● **How to complete this task**
Go through the data line by line. Copy each one holding the string "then".

Start of Available data

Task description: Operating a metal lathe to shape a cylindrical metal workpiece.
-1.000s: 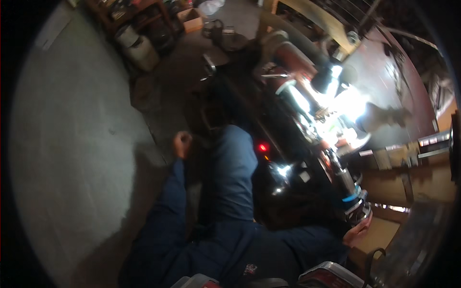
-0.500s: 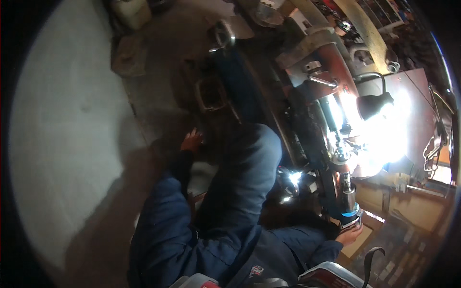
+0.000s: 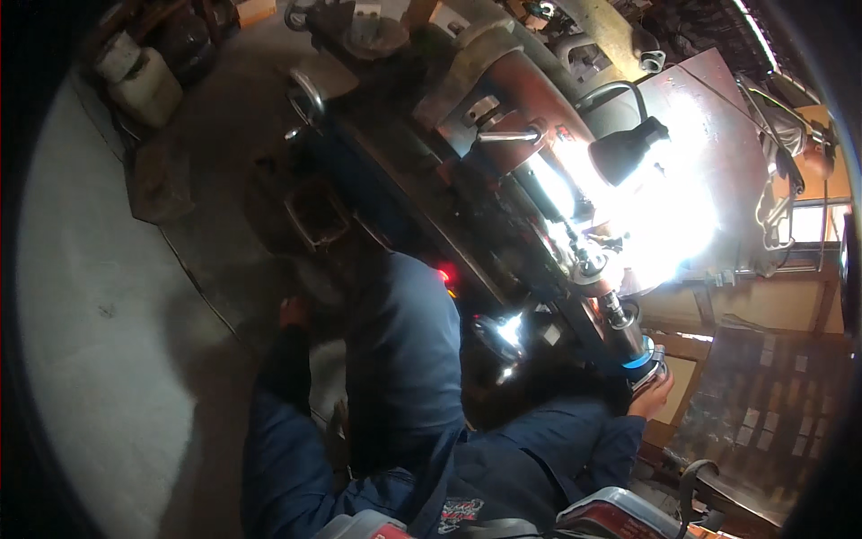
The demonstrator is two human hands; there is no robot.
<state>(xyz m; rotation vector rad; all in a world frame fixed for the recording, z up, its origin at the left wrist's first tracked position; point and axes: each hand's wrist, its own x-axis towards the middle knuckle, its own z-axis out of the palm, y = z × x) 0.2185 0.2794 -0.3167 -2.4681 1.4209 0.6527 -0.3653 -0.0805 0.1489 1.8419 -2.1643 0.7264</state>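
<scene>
My left hand (image 3: 292,312) hangs low beside my raised left knee, deep in shadow. Its fingers are too dark to make out, and so is anything it touches. Over on the right, my right hand (image 3: 655,393) is closed round a dark round end piece (image 3: 646,381) of a machine. Just above it come a bright blue band (image 3: 639,356) and a shiny metal cylinder (image 3: 623,332). That cylinder lines up with the machine's red-brown housing (image 3: 503,108), which has a metal lever (image 3: 505,136) on it.
A black work lamp (image 3: 621,153) glares against a metal sheet (image 3: 709,108), washing out part of the machine. A dark rectangular frame (image 3: 314,220) stands near the floor. At the far left are a pale jug (image 3: 146,87) and a floor cable (image 3: 193,277).
The whole scene has shifted left in the picture as my head turned. My left hand has slipped into darker shadow; my right hand keeps hold of the same end piece.
</scene>
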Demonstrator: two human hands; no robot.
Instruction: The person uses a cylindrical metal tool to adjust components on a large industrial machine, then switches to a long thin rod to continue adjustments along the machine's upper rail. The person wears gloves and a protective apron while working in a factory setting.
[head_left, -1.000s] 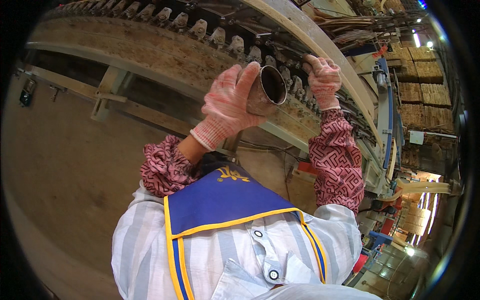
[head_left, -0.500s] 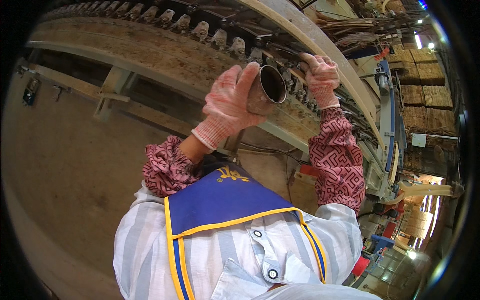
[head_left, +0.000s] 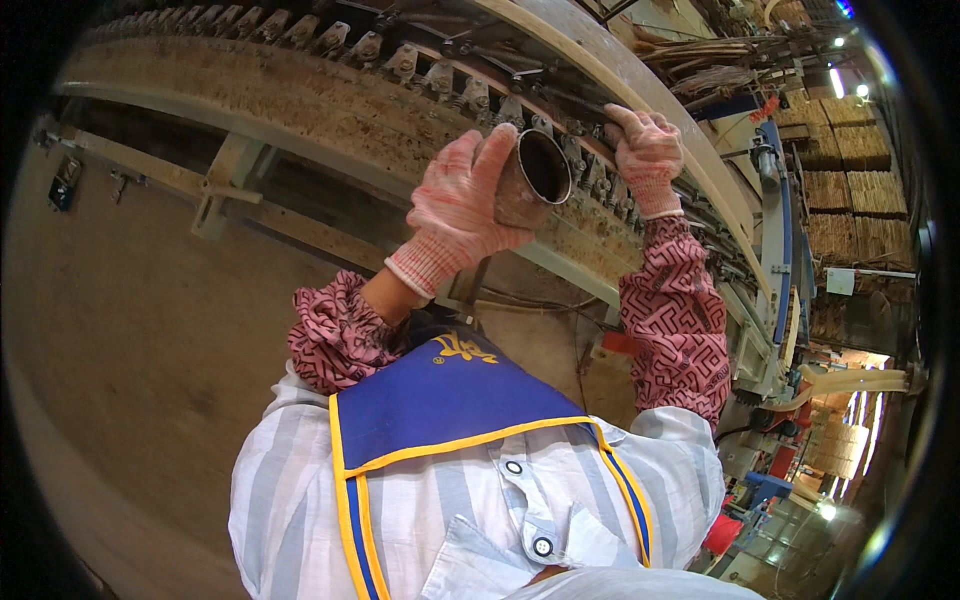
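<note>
My left hand (head_left: 458, 205), in a pink-and-white knit glove, is wrapped round a worn metal cup (head_left: 524, 200). The cup is tilted, and its round mouth shows a dark inside. My right hand (head_left: 648, 160), gloved alike, is closed with the fingers curled together over the machine's inner side. What it grips, if anything, is too small and dark to make out. Below and between the hands runs a row of metal clamp-like pieces with springs (head_left: 438, 80) along the long machine.
A dusty machine beam (head_left: 330, 115) crosses ahead, with a pale curved rail (head_left: 690, 130) beyond my right hand. Machine legs (head_left: 226, 180) stand on the concrete floor (head_left: 150, 330). Stacked boards (head_left: 830, 190) and a blue upright (head_left: 780, 240) stand at the right.
My right hand has shifted very slightly to the right. The left hand holds the cup in nearly the same place.
</note>
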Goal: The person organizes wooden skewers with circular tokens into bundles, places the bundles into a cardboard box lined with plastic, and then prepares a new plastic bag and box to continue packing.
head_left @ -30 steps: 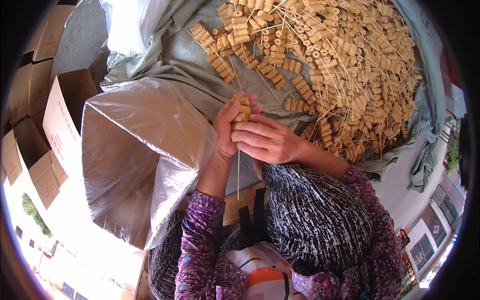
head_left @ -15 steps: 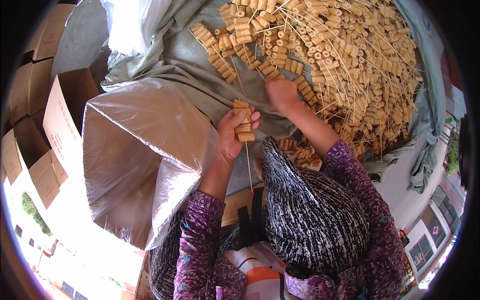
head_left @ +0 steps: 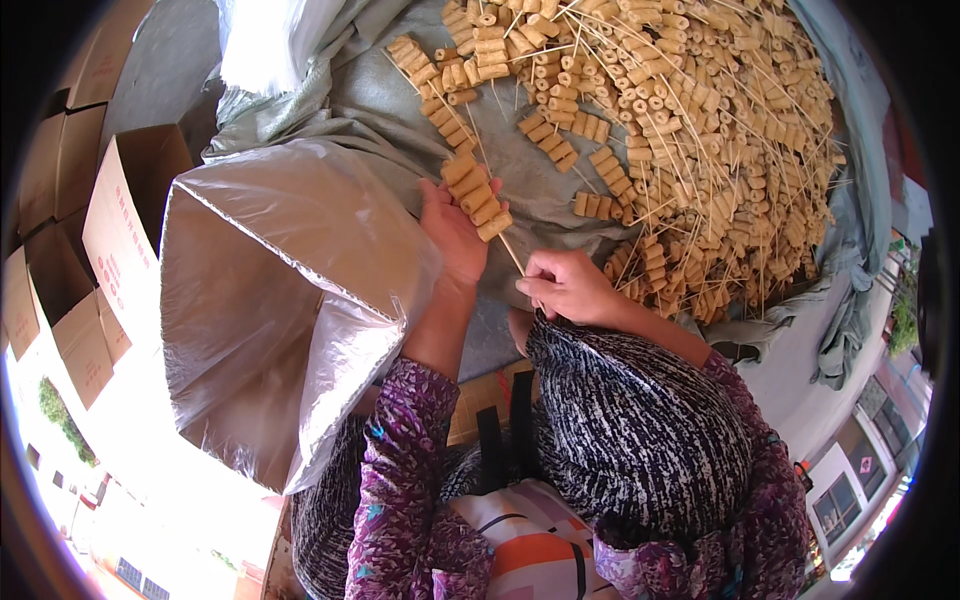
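Observation:
A skewer of golden-brown hollow rolls point(head_left: 476, 196) lies slanted across my left hand point(head_left: 459, 240). That hand is turned palm up beneath the rolls, and its fingers are partly hidden by them. My right hand point(head_left: 572, 287) pinches the lower end of the bare wooden stick, close to my right knee. Beyond both hands, several loose skewers point(head_left: 550, 142) rest on the grey-green cloth. A large heap of the same skewers point(head_left: 700, 150) spreads over the right side.
An open clear plastic bag point(head_left: 270, 290) lines something boxlike, left of my left forearm. Cardboard boxes point(head_left: 125, 220) stand farther left. A stack of white plastic point(head_left: 262, 45) lies at the far left. The grey-green cloth point(head_left: 370, 130) spreads under the skewers.
My right hand has come back from the heap toward my knee and now grips the stick. My left hand has turned palm up, and its skewer has tilted.

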### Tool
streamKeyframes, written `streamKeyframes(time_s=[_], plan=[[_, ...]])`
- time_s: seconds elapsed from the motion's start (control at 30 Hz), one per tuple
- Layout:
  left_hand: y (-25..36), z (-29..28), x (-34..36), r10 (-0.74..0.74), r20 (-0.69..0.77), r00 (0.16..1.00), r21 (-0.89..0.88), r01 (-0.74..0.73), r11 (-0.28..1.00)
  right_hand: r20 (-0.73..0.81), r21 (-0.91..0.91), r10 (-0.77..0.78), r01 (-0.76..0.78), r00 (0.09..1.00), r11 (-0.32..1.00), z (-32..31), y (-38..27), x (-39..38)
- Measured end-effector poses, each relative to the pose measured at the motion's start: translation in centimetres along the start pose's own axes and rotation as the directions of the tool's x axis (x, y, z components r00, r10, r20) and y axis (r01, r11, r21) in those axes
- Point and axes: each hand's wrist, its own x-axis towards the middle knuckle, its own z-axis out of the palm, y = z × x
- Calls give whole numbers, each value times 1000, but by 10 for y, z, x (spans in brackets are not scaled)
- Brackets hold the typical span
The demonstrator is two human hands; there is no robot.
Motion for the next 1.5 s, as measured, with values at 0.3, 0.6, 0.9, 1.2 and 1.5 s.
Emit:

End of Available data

● **Response for this exercise**
Instruction: The person uses a cylindrical metal tool to adjust components on a large industrial machine, then switches to a long thin rod to continue adjustments along the machine's upper rail. The person wears gloves and a protective apron while working in a factory setting.
Goal: The person organizes wooden skewers with circular tokens into bundles, places the bundles into a cardboard box lined with plastic, and then prepares a new plastic bag and box to continue packing.

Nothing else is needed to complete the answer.